The Libra Foundation announced that a dozen grant-making organizations were joining together to give a total of $36 million to Black-led organizations and social movements like The Black Youth Project and the National Black Food and Justice Alliance.
These numbers provide only a partial estimate of total giving to these causes, and it will take at least until mid-2021 for the IRS to begin to release the official records and statistics needed for a fuller picture of giving to these groups. Based on data from Candid, a research group, institutional funders and large donors have contributed $5.9 billion for organizations primarily engaged in in racial equity work to date.
3. Shoring up HBCUs
Historically Black colleges and universities, often called HBCUs, and related groups that fund scholarships for the students who attend them, are getting more donations in 2020.
HBCUs in the past received fewer donations of $1 million or more than other institutions, a pattern our colleague Tyrone Freeman has been studying for years. As a result, HBCU endowments are relatively small.
All told, the roughly 100 HBCUs have a total of only $2 billion in their endowments. By comparison, 54 predominantly white colleges and universities have $2 billion or more in their own endowment.
In 2018, for example, there were seven of these major gifts totaling $48 million. In contrast, there were at least 33 of these donations by mid-September of 2020, totaling $347 million, according a list of these donations of $1 million or more compiled by The Chronicle of Philanthropy and tracking by statistician Xiao Han of additional news reports and public information disclosed by donors and the schools.
These philanthropic lifelines for Howard University, Morehouse College, Spelman College and other schools have totaled in the hundreds of millions of dollars from donors like MacKenzie Scott — Jeff Bezos’ ex-wife — Netflix CEO Reed Hastings and former New York City Mayor Michael Bloomberg.

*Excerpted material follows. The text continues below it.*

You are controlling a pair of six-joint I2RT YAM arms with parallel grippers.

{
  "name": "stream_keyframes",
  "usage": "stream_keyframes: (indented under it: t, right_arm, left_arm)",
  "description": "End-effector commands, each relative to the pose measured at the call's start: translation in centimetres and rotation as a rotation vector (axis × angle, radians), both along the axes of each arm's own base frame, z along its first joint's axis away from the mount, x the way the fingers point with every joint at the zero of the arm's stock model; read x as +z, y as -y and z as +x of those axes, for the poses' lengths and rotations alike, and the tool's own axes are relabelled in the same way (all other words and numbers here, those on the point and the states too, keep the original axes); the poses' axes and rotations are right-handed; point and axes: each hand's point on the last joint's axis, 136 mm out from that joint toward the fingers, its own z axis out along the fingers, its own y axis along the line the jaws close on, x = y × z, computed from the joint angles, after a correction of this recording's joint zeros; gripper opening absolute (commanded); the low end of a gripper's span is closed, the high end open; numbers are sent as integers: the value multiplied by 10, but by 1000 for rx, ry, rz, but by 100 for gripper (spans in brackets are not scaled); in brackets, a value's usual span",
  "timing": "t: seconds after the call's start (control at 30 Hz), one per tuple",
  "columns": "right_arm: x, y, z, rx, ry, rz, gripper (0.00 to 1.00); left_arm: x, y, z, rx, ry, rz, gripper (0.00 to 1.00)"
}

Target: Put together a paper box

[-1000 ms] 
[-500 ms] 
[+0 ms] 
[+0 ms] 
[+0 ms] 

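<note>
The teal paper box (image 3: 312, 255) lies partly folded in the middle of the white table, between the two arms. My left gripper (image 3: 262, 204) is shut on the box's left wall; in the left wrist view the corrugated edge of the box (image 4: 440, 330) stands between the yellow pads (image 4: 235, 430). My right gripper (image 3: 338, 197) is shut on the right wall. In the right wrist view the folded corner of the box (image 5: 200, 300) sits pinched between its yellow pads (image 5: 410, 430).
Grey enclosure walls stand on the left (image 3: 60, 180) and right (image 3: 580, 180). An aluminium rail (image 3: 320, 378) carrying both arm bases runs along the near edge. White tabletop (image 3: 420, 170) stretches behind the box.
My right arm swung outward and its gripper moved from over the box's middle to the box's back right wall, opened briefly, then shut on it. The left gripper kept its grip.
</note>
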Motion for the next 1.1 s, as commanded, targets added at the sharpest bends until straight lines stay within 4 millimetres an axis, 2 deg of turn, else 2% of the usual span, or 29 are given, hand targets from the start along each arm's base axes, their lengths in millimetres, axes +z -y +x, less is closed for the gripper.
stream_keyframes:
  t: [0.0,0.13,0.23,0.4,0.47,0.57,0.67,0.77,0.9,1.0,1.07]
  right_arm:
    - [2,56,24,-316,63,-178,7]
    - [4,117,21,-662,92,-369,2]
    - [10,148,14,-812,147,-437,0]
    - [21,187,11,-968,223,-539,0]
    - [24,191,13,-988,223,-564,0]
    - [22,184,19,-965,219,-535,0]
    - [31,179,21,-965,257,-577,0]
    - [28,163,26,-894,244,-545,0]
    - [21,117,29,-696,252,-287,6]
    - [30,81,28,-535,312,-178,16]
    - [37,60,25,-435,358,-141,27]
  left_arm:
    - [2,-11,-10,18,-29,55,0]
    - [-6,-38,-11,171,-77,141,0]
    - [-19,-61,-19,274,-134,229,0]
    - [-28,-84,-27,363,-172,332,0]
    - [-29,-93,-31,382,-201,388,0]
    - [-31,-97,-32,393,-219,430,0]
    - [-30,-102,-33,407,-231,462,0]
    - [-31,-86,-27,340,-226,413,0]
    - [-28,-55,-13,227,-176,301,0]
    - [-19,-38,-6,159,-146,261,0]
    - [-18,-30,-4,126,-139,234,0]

Corporate giving for Black colleges and other causes is also on the rise. In early June, the Financial Times reported that Microsoft, Google, Amazon and other large corporations had recently pledged at least $458 million to support progress toward racial equity, including support for higher education. All told, Apple has said it donated $100 million or more to assorted racial equity initiatives.

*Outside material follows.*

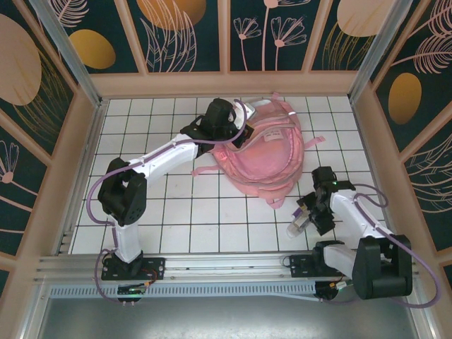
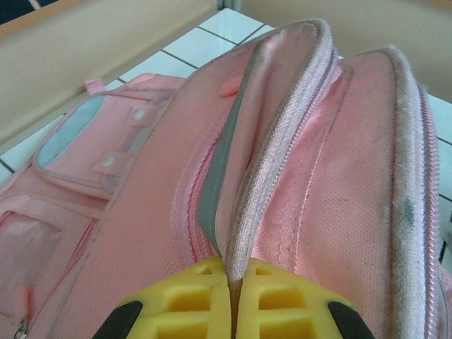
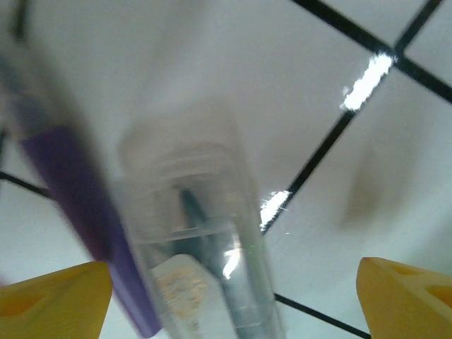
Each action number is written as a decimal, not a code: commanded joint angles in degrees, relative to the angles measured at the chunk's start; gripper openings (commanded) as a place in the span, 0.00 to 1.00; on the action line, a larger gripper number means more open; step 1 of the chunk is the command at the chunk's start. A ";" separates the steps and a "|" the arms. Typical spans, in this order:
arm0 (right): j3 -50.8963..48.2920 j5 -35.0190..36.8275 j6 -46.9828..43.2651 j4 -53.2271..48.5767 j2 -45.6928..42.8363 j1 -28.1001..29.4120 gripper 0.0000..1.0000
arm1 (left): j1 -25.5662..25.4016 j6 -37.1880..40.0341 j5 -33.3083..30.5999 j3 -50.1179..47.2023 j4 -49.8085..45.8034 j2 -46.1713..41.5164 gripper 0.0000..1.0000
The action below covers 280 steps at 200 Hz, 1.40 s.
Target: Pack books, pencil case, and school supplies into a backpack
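The pink backpack [image 1: 272, 152] lies at the back right of the table. My left gripper [image 1: 242, 136] reaches over its left edge. In the left wrist view the left gripper [image 2: 235, 296] is shut on the backpack's [image 2: 141, 212] zipper-lined flap edge [image 2: 265, 176], which rises upright from between the yellow fingertips. My right gripper [image 1: 311, 214] hangs low over the tiles near the front right. It stands open [image 3: 233, 304], and the blurred clear tube [image 3: 205, 261] and the purple pen [image 3: 81, 212] lie between its fingers, close to the left one. The books and the pencil case are out of view.
The white tiled table [image 1: 183, 212] is boxed in by low tan walls [image 1: 226, 83]. A backpack strap [image 1: 206, 169] trails left of the bag. The left arm's elbow [image 1: 123, 191] stands at the front left.
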 commanded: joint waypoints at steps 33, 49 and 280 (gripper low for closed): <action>19.97 9.50 -14.43 2.87 3.95 2.54 0.94 | 5.86 -3.26 0.51 -1.59 1.04 -5.95 0.89; 23.95 13.40 -16.78 4.17 5.24 6.46 0.94 | 9.43 -8.36 -1.37 -1.15 0.47 -5.67 0.99; 35.65 -25.30 -41.40 47.94 44.68 8.46 0.41 | 1.76 -19.93 4.91 -49.56 12.66 -17.44 0.68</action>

4. Black philanthropists are leading the way
Donors from all backgrounds have turned their attention to increasing calls for racial equity. While new donors are turning their giving to racial equity issues, wealthy African Americans have contributed to causes that support racial justice and equity.
In recent years, we have continued to see affluent Black people, such as the entertainer and fashion icon Rihanna and basketball great Michael Jordan, make significant philanthropic commitments.

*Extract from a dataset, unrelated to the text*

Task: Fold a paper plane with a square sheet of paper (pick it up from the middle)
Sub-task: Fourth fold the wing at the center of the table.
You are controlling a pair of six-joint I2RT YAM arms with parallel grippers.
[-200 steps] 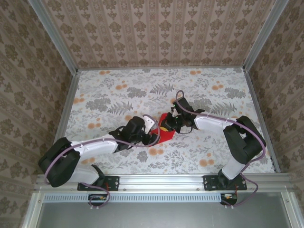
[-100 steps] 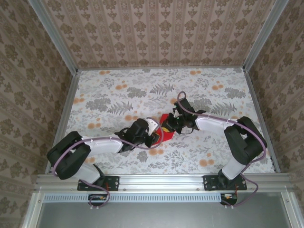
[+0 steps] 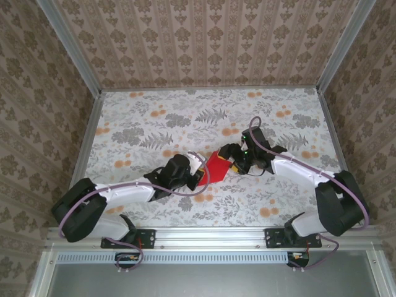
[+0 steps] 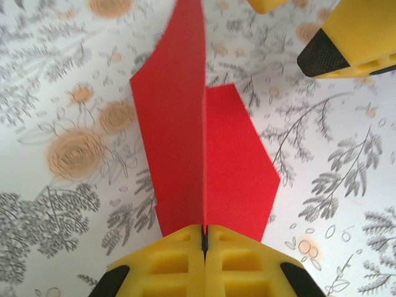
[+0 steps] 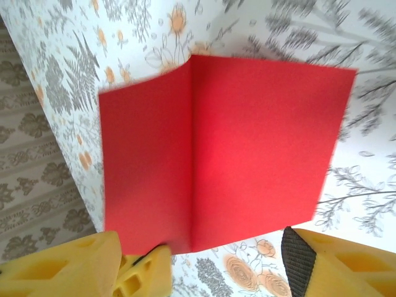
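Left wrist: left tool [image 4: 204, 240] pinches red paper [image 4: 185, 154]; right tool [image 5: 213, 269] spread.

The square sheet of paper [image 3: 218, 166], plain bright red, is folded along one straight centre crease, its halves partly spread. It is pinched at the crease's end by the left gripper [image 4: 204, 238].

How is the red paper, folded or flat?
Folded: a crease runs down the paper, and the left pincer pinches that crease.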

Along with other colleagues at the Lilly Family School of Philanthropy and in partnership with the Bank of America, we are conducting a long-term research project regarding affluent donors. Based on our findings in our 2018 report, at least half of all wealthy Black donors supported African American causes, compared to 6.5% overall of all surveyed donors.
Additionally, 43.8% of the wealthy Black donors surveyed indicated that they made giving to groups that aim to improve race relations a high priority, as opposed to an average of 5.7% all donors.
A diverse range of donors are also increasingly participating in providing large racial justice gifts. These gifts include Kroger supermarket chain CEO Rodney McMullen and the hedge fund investor George Soros’ Open Society Foundations.
In mid-September, philanthropist Susan Sandler announced that she was giving a total of $200 million to an array of racial justice groups. Sandler’s disclosure echoed Scott’s announcement, in July 2020, that she was giving $587 million to HBCUs and racial justice organizations.
That means established civil rights organizations such as the NAACP and the Urban League, and newer racial justice groups like the Equal Justice Initiative, which aims to end mass incarceration and advance racial equity, and the Center for Policing Equity, a think tank focused on improving racial equity within police departments, are all getting a boost.